▸ **Required work**: Without the images, print every line of the material below exactly as given.

▸ **Collected material**:
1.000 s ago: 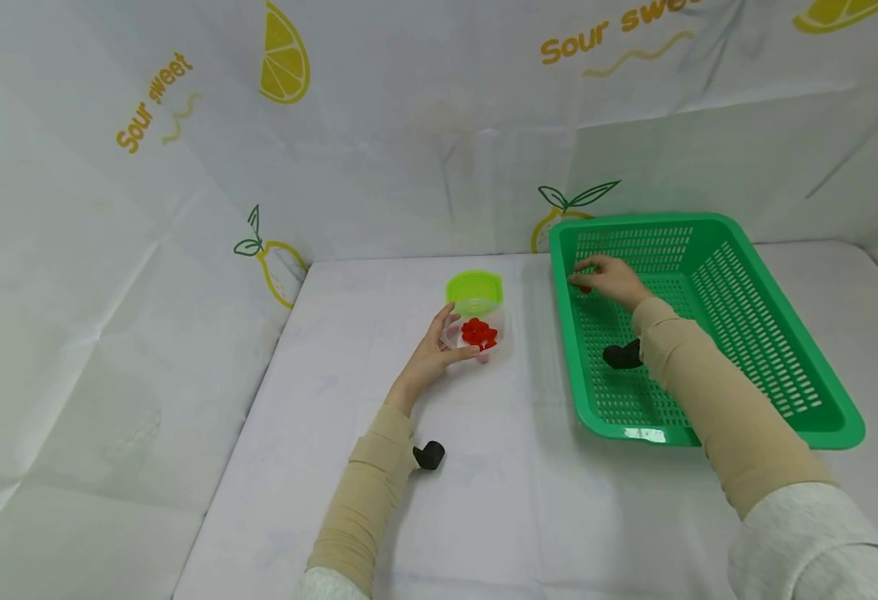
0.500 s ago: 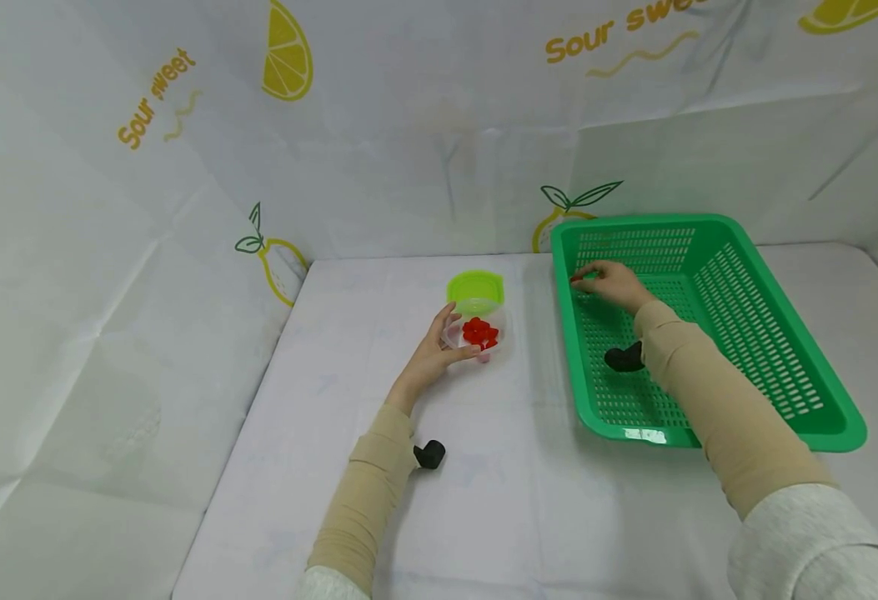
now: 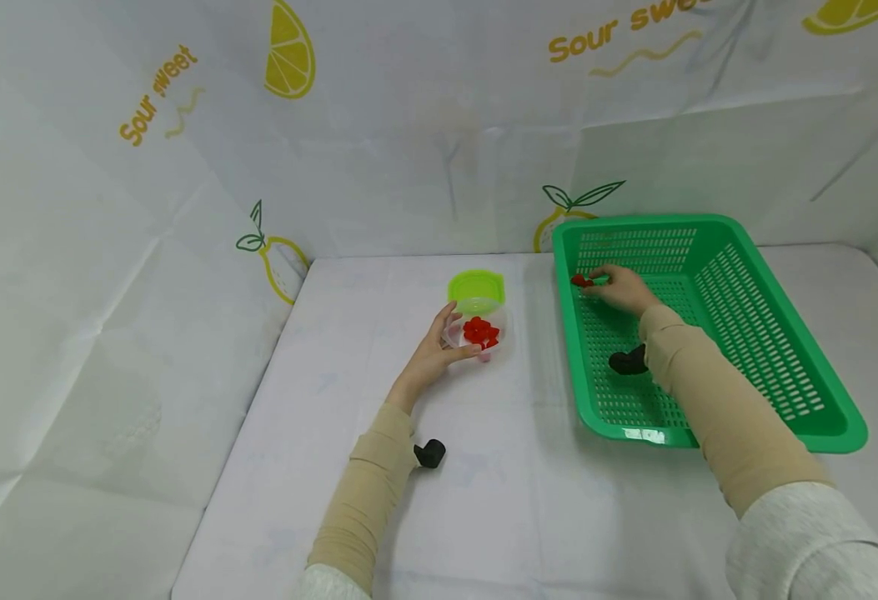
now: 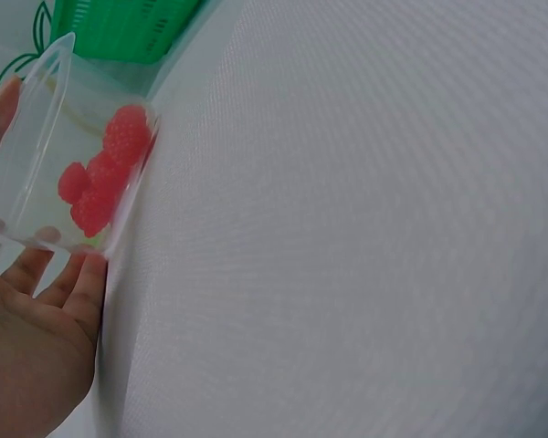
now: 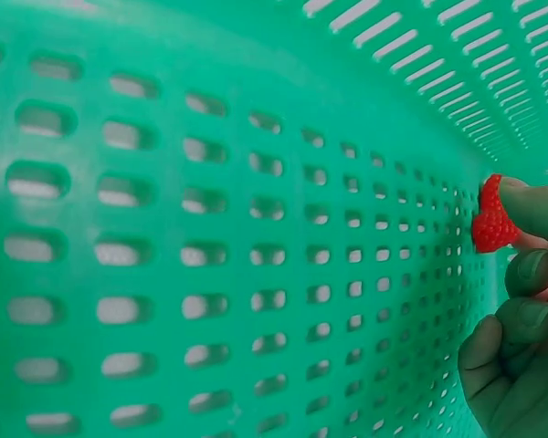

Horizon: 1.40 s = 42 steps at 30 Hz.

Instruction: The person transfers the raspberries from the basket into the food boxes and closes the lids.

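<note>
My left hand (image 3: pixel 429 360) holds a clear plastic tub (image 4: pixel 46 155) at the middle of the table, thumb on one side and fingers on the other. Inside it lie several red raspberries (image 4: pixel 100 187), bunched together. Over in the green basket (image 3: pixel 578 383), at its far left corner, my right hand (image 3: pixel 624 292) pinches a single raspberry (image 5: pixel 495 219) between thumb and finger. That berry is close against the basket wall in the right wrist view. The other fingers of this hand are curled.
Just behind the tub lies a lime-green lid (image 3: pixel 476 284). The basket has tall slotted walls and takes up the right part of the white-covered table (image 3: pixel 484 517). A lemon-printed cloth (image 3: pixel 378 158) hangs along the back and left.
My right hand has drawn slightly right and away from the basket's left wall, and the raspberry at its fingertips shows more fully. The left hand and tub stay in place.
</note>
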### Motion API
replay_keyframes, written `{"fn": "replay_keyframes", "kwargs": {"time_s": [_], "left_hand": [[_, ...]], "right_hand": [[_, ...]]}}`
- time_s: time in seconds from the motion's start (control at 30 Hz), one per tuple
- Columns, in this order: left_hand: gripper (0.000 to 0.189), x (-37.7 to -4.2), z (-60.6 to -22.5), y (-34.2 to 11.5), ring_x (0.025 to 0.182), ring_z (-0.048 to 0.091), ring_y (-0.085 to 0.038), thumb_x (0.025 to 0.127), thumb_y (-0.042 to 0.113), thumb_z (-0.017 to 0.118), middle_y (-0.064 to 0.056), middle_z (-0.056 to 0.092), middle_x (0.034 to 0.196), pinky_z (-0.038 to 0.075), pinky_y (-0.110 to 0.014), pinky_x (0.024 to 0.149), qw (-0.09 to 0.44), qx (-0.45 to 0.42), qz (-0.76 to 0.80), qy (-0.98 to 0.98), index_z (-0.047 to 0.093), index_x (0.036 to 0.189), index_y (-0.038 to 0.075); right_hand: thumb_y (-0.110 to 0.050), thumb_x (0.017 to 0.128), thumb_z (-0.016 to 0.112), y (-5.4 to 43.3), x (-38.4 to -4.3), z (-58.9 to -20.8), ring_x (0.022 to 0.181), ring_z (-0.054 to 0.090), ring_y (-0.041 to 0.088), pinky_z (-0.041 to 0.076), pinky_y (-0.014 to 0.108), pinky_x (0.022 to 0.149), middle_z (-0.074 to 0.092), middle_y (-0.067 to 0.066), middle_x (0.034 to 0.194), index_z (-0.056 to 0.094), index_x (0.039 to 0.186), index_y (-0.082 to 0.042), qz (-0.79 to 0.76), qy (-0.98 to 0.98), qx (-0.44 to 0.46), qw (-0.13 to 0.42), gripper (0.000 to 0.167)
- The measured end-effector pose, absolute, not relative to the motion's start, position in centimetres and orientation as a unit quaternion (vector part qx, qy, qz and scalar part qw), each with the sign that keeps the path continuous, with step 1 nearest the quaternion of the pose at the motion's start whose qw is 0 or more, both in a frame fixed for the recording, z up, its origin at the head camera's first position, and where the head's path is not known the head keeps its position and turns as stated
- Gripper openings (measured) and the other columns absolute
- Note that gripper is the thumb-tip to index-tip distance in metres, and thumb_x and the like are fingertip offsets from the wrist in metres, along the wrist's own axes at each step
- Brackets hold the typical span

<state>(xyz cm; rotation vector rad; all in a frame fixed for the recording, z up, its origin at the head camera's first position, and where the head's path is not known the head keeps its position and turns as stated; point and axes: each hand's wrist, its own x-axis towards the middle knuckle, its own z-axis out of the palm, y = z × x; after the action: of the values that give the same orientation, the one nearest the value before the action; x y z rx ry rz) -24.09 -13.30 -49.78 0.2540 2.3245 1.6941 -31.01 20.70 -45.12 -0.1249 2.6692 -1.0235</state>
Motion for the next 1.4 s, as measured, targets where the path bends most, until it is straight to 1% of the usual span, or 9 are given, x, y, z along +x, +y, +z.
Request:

▸ **Answer**:
1.000 s ago: 
0.500 s ago: 
now: 
now: 
now: 

Horizon: 1.40 s = 42 steps at 30 Hz.

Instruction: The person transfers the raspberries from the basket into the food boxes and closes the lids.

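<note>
My left hand (image 3: pixel 429 360) holds a clear plastic tub (image 4: pixel 46 155) at the middle of the table, thumb on one side and fingers on the other. Inside it lie several red raspberries (image 4: pixel 100 187), bunched together. Over in the green basket (image 3: pixel 578 383), at its far left corner, my right hand (image 3: pixel 624 292) pinches a single raspberry (image 5: pixel 495 219) between thumb and finger. That berry is close against the basket wall in the right wrist view. The other fingers of this hand are curled.
Just behind the tub lies a lime-green lid (image 3: pixel 476 284). The basket has tall slotted walls and takes up the right part of the white-covered table (image 3: pixel 484 517). A lemon-printed cloth (image 3: pixel 378 158) hangs along the back and left.
My right hand has drawn slightly right and away from the basket's left wall, and the raspberry at its fingertips shows more fully. The left hand and tub stay in place.
</note>
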### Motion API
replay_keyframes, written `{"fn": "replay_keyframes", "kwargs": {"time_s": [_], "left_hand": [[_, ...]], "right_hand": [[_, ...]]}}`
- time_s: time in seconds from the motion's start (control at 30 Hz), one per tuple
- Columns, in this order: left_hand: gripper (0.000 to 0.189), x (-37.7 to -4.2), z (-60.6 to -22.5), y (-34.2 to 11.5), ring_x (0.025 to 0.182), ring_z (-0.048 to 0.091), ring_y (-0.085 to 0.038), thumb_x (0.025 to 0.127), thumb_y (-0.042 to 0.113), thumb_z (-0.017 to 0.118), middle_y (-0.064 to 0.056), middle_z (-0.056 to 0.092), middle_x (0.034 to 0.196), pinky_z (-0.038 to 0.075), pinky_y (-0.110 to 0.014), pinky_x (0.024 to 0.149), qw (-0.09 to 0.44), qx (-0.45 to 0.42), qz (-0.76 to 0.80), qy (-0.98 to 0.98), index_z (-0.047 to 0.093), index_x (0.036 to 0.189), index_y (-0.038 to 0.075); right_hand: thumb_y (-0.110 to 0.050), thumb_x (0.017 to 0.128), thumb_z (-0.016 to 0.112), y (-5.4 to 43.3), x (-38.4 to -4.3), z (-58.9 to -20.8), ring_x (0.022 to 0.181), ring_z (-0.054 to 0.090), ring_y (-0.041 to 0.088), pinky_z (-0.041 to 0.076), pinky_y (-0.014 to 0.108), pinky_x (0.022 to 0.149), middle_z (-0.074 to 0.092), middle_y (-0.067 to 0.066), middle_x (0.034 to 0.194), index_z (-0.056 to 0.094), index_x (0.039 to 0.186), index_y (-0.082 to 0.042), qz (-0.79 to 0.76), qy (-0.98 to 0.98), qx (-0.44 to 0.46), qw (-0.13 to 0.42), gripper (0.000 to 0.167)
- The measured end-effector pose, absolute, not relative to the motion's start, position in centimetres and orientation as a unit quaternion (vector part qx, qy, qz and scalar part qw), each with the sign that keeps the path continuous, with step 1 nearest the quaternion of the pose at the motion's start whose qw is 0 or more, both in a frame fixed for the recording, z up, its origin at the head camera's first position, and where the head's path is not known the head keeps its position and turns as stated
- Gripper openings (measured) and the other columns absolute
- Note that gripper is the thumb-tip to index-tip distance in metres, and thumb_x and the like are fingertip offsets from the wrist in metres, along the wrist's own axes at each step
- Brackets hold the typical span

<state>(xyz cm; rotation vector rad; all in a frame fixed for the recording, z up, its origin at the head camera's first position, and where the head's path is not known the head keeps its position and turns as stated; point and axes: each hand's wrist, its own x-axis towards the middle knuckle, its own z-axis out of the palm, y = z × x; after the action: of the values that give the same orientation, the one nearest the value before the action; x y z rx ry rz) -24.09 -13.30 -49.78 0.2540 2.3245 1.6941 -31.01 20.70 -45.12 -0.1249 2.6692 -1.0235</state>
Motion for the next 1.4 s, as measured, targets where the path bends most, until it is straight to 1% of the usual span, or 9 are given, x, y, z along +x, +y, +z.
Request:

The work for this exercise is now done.